EXERCISE GOAL:
Output the number of lines in the material below containing "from" and nothing more.
RECORDED INFORMATION Block Start
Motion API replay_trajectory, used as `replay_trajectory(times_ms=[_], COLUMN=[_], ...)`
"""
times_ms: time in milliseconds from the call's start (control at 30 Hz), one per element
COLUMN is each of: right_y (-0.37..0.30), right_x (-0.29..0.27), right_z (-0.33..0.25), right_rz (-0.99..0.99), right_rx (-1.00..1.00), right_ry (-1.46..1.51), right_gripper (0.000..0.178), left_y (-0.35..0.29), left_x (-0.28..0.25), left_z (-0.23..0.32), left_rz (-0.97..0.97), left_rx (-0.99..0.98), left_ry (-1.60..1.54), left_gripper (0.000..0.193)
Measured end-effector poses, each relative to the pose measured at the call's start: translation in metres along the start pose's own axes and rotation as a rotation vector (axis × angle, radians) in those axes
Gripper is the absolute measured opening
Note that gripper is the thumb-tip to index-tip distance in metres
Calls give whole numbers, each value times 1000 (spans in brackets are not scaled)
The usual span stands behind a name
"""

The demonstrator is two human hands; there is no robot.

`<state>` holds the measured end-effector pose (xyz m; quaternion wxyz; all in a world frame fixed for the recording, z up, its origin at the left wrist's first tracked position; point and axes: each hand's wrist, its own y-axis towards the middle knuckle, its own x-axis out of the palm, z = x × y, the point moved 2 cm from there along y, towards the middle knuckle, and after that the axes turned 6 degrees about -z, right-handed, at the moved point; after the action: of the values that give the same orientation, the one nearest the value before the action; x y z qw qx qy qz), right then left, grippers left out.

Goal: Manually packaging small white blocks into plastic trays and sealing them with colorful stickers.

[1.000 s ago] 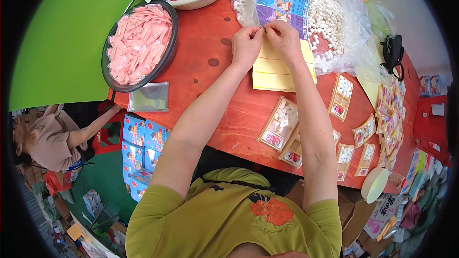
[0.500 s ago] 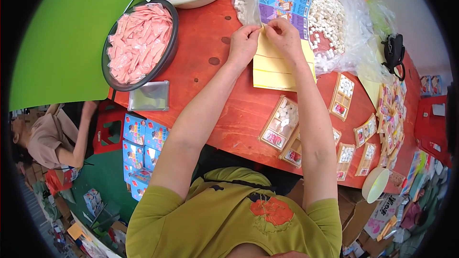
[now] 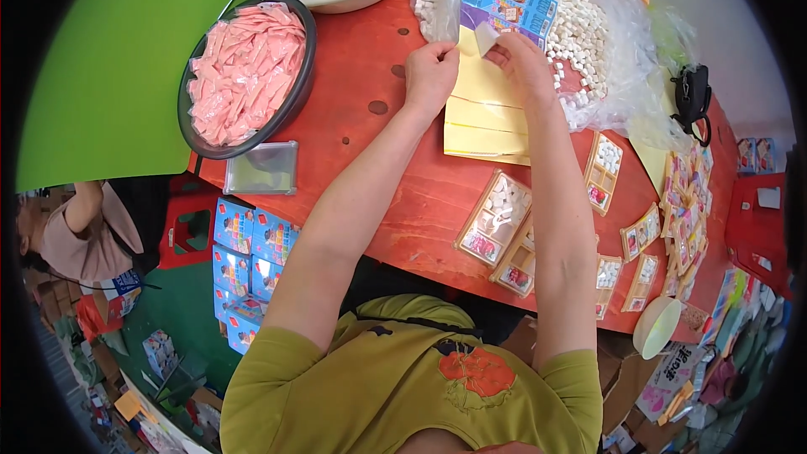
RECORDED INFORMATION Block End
SOLUTION TO THIS PROBLEM:
2